The total debt run up by the U.S. Treasury isn’t powering economic growth, rather it’s a consequence of it. This is a crucial distinction. Government debt is an effect, not an instigator of prosperity.

To suggest that government borrowing boosts economic growth is to believe that growth is a function of politicians taxing or borrowing wealth from productive hands, after which they dole out the taxed or borrowed funds in politicized fashion. Which isn’t a serious view.

For one, there’s no growth to speak of. Instead, politicians are taxing and borrowing away the effects of growth, only for them to lay a wet blanket on growth through the centralized and politicized allocation of the resources that were taxed and borrowed away.

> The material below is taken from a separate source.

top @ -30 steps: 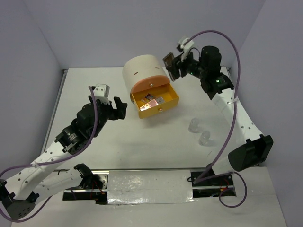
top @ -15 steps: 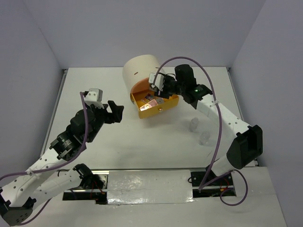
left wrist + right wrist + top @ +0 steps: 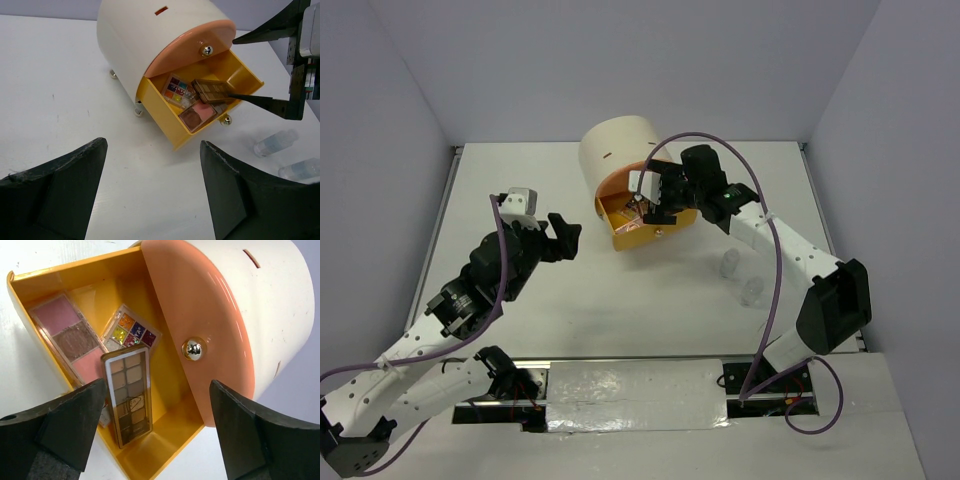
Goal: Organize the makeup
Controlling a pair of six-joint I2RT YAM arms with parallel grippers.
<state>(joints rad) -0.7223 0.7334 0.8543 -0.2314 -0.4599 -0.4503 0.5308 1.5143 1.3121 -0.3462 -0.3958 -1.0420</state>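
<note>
Right gripper [image 3: 157, 432] lowered over drawer [image 3: 60, 270] — brown palette [image 3: 129, 390] inside, bottles [image 3: 275, 142] nearby

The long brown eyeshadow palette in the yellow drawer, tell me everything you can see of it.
The long brown palette is a narrow rectangle with a pale rim and two rows of beige-to-brown pans, face up, with no lid showing. It lies in the open yellow drawer, partly over the pink three-pan palette, with one end by the small multicoloured palette. The right gripper is open, with a finger on either side. Whether a finger touches the palette cannot be told.
</note>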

Which is a reminder of what can’t be said enough: government spending always and everywhere saps productivity. It either suffocates it a little or a lot, and there’s no exception to the previous truth. To suggest otherwise is to believe central planning that always fails when imposed in total fashion works when imposed in limited fashion. Never. 

That’s why distinctions about government spending are so important. Take, for instance, the popular view on the right that government debt isn’t an effect of too little tax revenue, rather it’s too much government spending. What a wrongheaded, market-insulting viewpoint.

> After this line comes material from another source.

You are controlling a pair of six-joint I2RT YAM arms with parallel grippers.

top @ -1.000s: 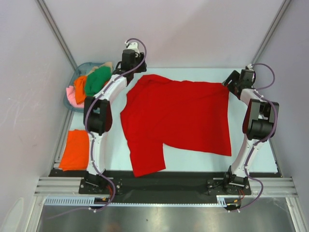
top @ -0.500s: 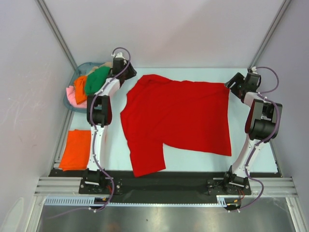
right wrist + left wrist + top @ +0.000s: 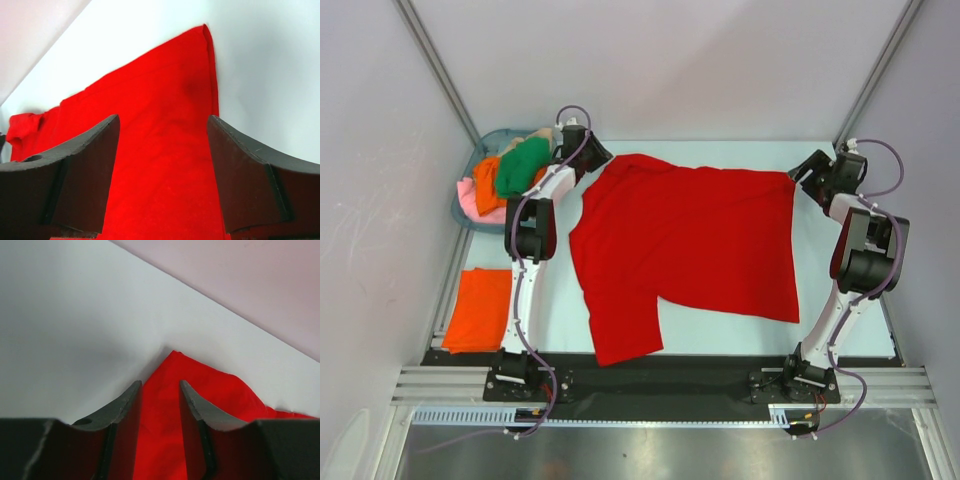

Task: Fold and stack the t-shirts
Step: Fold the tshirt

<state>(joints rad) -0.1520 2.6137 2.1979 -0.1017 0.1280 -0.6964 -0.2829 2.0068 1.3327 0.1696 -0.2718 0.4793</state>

It implies that if any government spends more than it collects, that it can simply borrow the difference. Which is foolish. Just as no individual or business can simply borrow, neither can just any government borrow.

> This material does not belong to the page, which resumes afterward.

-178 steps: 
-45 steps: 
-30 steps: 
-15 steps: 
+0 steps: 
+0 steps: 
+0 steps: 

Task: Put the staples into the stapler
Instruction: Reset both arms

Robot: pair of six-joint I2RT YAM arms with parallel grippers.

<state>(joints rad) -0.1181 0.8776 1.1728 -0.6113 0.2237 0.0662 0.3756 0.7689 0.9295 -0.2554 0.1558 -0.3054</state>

If this is doubted, consider Russia. As noted in The Deficit Delusion, Russia can claim $300 billion in total debt. The number is obviously microscopic relative to how much debt the U.S. has. Does this signal that Russia’s future is brighter because it has less debt, or does it signal that Vladimir Putin is quietly a classical, limited government thinker? No to both.

Russia has very little debt precisely because investors don’t trust its future, and they don’t feel Russia will have the incomings necessary to pay off lots of debt. Which means Russia couldn’t overspend even if it wanted to. No doubt Putin would very much like to have a greater ability to borrow to fund a successful outcome in Ukraine, but the global lending window for Russia is plainly closed.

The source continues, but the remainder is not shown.